Exercise: What is wanted is the full listing, word for word, without its pictures.

[Start of Attachment]

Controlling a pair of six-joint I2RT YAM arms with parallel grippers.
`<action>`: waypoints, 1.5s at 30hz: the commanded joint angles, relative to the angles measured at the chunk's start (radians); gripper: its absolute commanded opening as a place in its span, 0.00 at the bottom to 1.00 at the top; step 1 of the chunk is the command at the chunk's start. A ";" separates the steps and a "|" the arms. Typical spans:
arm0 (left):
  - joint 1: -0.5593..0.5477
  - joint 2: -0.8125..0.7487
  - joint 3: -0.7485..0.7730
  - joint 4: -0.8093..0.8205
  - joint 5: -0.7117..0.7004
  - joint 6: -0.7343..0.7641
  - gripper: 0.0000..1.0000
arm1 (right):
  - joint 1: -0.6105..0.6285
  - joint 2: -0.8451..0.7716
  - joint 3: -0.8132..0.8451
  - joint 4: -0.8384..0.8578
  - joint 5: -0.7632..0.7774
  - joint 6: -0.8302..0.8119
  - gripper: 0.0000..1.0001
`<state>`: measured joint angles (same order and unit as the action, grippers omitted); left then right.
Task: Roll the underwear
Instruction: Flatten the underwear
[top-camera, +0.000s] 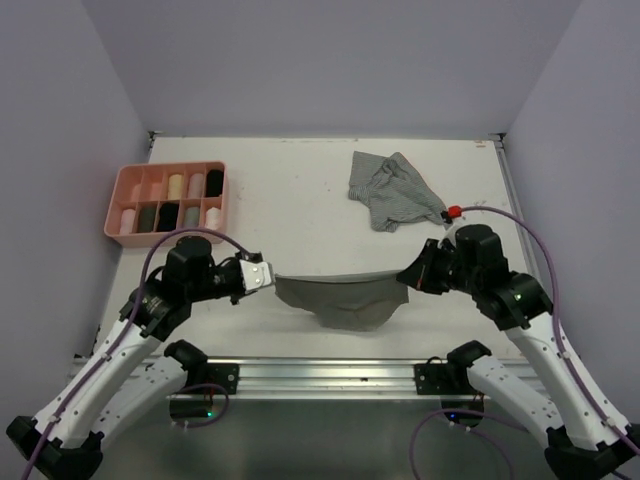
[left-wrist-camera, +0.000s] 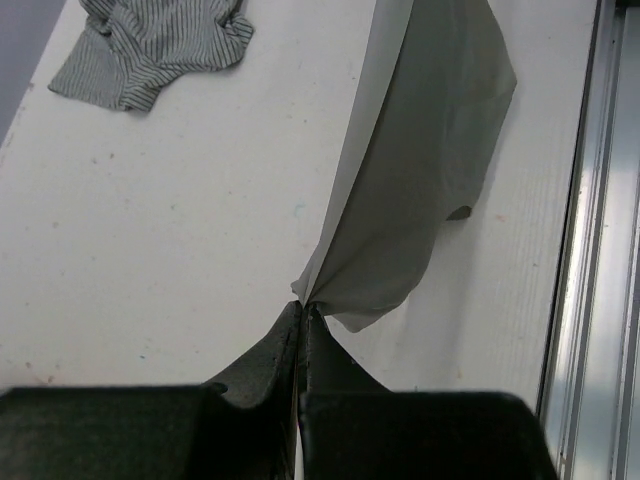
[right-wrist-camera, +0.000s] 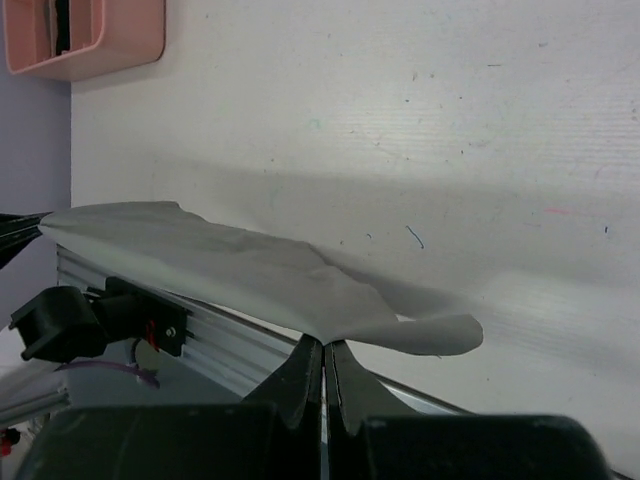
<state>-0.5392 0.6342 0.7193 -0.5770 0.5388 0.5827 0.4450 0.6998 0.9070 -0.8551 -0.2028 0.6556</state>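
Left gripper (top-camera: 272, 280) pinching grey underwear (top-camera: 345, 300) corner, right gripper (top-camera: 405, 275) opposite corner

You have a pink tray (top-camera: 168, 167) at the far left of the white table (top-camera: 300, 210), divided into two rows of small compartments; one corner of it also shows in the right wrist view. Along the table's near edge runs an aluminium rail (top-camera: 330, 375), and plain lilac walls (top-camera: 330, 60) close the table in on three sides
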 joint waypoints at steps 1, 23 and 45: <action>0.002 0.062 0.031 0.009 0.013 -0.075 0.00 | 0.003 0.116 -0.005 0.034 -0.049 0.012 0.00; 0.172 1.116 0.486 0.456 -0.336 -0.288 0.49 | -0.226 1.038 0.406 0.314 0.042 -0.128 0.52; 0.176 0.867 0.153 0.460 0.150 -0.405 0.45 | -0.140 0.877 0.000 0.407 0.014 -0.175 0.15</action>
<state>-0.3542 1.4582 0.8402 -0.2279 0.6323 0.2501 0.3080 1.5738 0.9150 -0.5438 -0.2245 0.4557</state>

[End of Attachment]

Written answer:
Controlling a pair of six-joint I2RT YAM arms with parallel grippers.
`<action>`: waypoints, 1.5s at 30hz: the commanded joint angles, relative to the angles measured at the chunk's start (radians); gripper: its absolute commanded opening as a place in its span, 0.00 at the bottom to 1.00 at the top; step 1 of the chunk is the command at the chunk's start. A ";" separates the steps and a "|" the arms. Typical spans:
arm0 (left):
  - joint 1: -0.5593..0.5477
  - joint 2: -0.8125..0.7487
  - joint 3: -0.7485..0.7730
  - joint 4: -0.8093..0.8205
  - joint 5: -0.7117..0.7004
  - joint 6: -0.7343..0.7641
  - gripper: 0.0000..1.0000
arm1 (right):
  - joint 1: -0.6105..0.6285
  - joint 2: -0.8451..0.7716
  - joint 3: -0.8132..0.8451
  - joint 4: -0.8384..0.8578
  - joint 5: -0.7632..0.7774
  - joint 6: -0.8302..0.8119
  - gripper: 0.0000..1.0001
`<state>`: measured joint angles (same order and unit as the action, grippers omitted); left then right.
Task: Roll the underwear
Instruction: Flatten the underwear
[top-camera, +0.000s] 
[left-wrist-camera, +0.000s] 
[right-wrist-camera, +0.000s] 
<state>-0.5392 0.6342 0.7193 -0.5770 0.5388 0.5827 0.4450 0.6998 0.9070 -0.8551 -0.2028 0.6556</state>
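Left gripper (top-camera: 272, 280) pinching grey underwear (top-camera: 345, 300) corner, right gripper (top-camera: 405, 275) opposite corner

You have a pink tray (top-camera: 168, 167) at the far left of the white table (top-camera: 300, 210), divided into two rows of small compartments; one corner of it also shows in the right wrist view. Along the table's near edge runs an aluminium rail (top-camera: 330, 375), and plain lilac walls (top-camera: 330, 60) close the table in on three sides
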 joint waypoints at steps 1, 23 and 45: <action>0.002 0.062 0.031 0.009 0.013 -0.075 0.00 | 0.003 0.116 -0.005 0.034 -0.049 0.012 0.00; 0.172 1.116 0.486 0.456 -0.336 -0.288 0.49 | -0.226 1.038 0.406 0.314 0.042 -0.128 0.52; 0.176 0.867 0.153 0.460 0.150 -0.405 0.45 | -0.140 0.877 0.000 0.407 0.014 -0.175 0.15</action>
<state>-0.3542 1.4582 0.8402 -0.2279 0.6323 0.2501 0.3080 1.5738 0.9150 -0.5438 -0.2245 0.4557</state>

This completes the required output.